Il datore di lavoro e le rappresentanze sindacali unitarie (RSU) o aziendali (RSA) devono:
- Sottoscrivere un accordo collettivo contenente la regolamentazione del funzionamento e dell’utilizzo dell’impianto di videosorveglianza;
- Qualora invece l’accordo non venga raggiunto, o nel caso in cui in azienda non siano presenti la rappresentanza sindacale unitaria (RSU) o aziendale (RSA), il datore di lavoro deve rivolgersi all’Ispettorato del Lavoro territoriale per chiedere ed ottenere un’autorizzazione all’installazione dell’impianto, depositando un’istanza ampiamente motivata.

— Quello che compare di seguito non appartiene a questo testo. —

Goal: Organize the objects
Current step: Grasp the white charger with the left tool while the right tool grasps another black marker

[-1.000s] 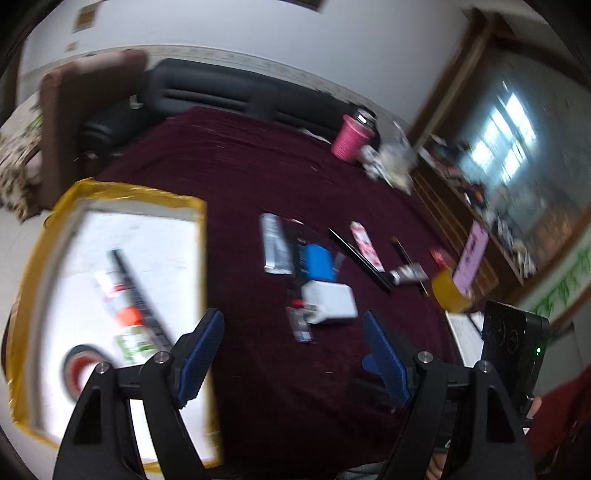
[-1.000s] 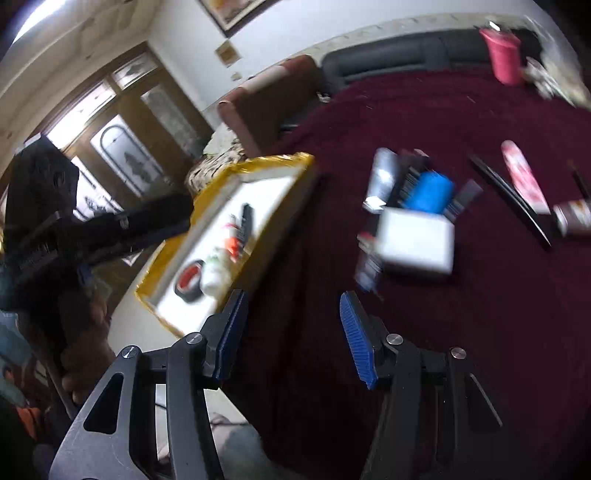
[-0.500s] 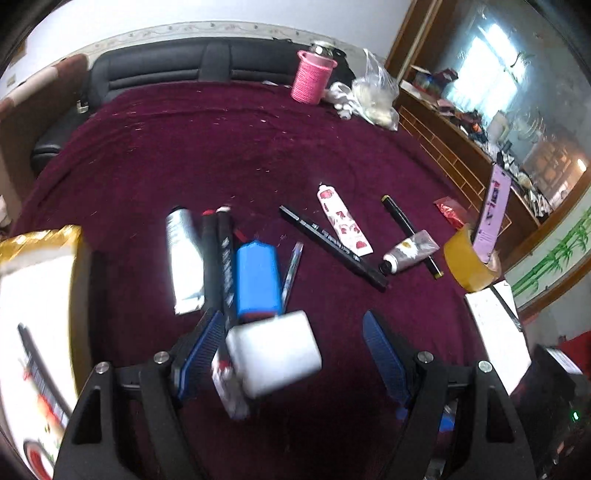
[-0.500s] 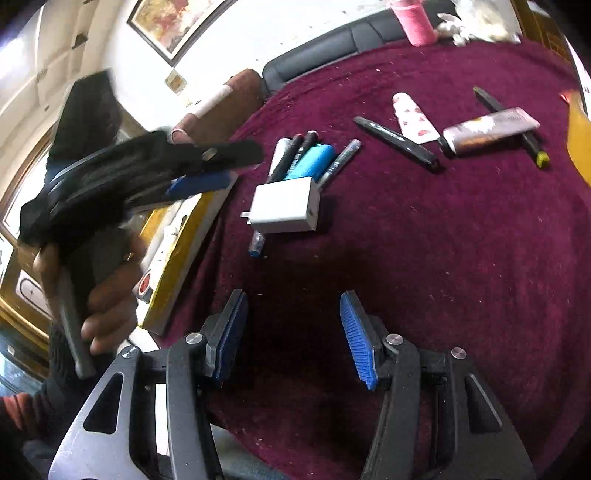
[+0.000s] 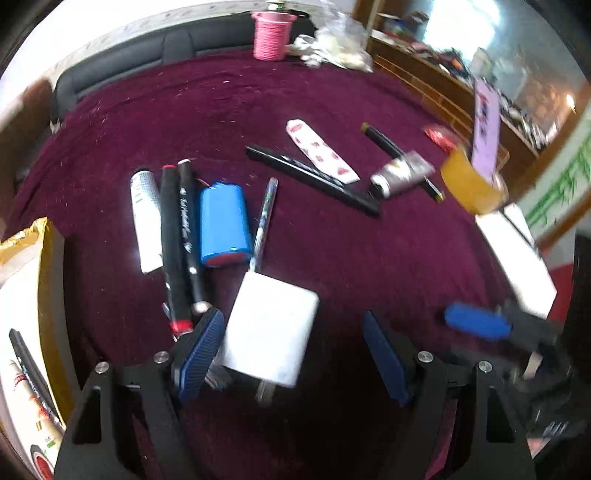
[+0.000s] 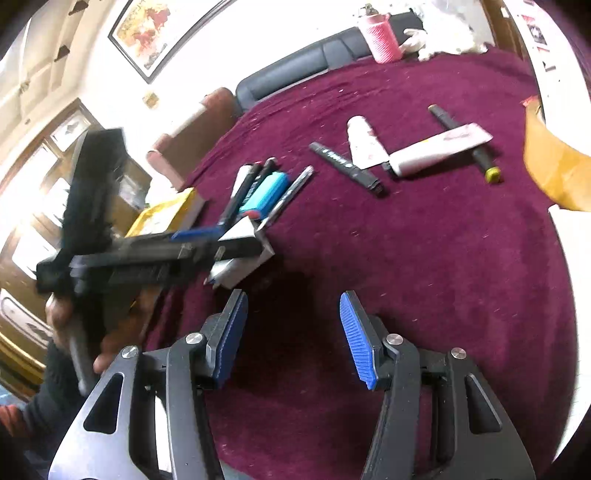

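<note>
A white charger block (image 5: 269, 332) lies on the maroon cloth (image 5: 369, 258), and my left gripper (image 5: 291, 350) hangs open over it. The block sits between the jaws, close against the left pad, with a wide gap to the right pad. Beyond it lie a blue battery pack (image 5: 223, 225), two black markers (image 5: 177, 240), a white tube (image 5: 146, 218) and a pen (image 5: 264, 221). My right gripper (image 6: 293, 332) stands open over bare cloth with nothing between its fingers. In the right wrist view a hand (image 6: 70, 321) holds the left gripper down over the charger (image 6: 240, 266).
A gold-rimmed box (image 5: 48, 295) holding pens and a tape roll sits at the left table edge. Farther out lie a long black marker (image 5: 314, 179), a strawberry-print tube (image 5: 321, 151), a silver tube (image 5: 402, 173) and yellow tape (image 5: 469, 184). A pink cup (image 5: 271, 35) stands at the back.
My left gripper swung from above the gold-rimmed box to the pile and sank, so the white charger now lies between its jaws. The right gripper swung right along the table, still open.
</note>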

La violazione di suddette prescrizioni è disciplinata e penalmente sanzionata dal combinato disposto degli artt. 4 e 38 della legge n. 300 del 1970.
L’accordo o l’autorizzazione sono necessari anche qualora l’impianto entri in funzione nelle fasce orarie in cui l’azienda è vuota, e per altro verso, è irrilevante che l’impianto installato non sia funzionante.
Non è quindi sufficiente che i dipendenti siano semplicemente a conoscenza dell’installazione dell’impianto grazie ad un comunicato o ad un cartello informativo.
Sul tema della videosorveglianza in azienda, si era già pronunciato il Garante con il provvedimento del 2010 richiamato da un più recente provvedimento del 22 Febbraio 2018, affermando che “ la rilevazione delle immagini può avvenire senza consenso, qualora sia effettuata nell’intento di perseguire un legittimo interesse del titolare o di un terzo attraverso la raccolta di mezzi di prova o perseguendo fini di tutela di persone e beni rispetto a possibili aggressioni, furti, rapine, danneggiamenti, atti di vandalismo, o finalità di prevenzione di incendi o di sicurezza del lavoro”.
L’applicazione delle norme passa attraverso il necessario bilanciamento di diritti che rappresentano la forma giuridica delle esigenze dei diversi attori sociali, quindi il dibattito ricade sempre sull’applicazione dello statuto dei lavoratori.
Il lavoratore, nel caso specifico, ha certamente il pieno diritto a svolgere le proprie mansioni senza essere controllato costantemente, così come è diritto delle maestranze sindacali e dell’Ispettorato del lavoro poter intervenire nelle vicende interne all’azienda, e specialmente quelle legate alla tutela dei diritti dei lavoratori.
Le esigenze del datore di lavoro però, allo stesso modo non possono essere annullate, avendo lo stesso il diritto di tutelare il proprio patrimonio aziendale.
La Terza sezione penale della Corte di Cassazione con Sentenza n. 3255/2021, si è espressa sul tema della videosorveglianza in azienda affermando che deve escludersi la configurabilità del reato concernente la violazione della disciplina di cui all’art. 4 dello Statuto dei lavoratori, “quando l’impianto audiovisivo o di controllo a distanza, sebbene installato sul luogo di lavoro in difetto di accordo con le rappresentanze sindacali legittimate, o di autorizzazione dell’Ispettorato del Lavoro, sia strettamente funzionale alla tutela del patrimonio aziendale, sempre, però, che il suo utilizzo non implichi un significativo controllo sull’ordinario svolgimento dell’attività lavorativa dei dipendenti, o debba restare necessariamente “riservato” per consentire l’accertamento di gravi condotte illecite degli stessi”.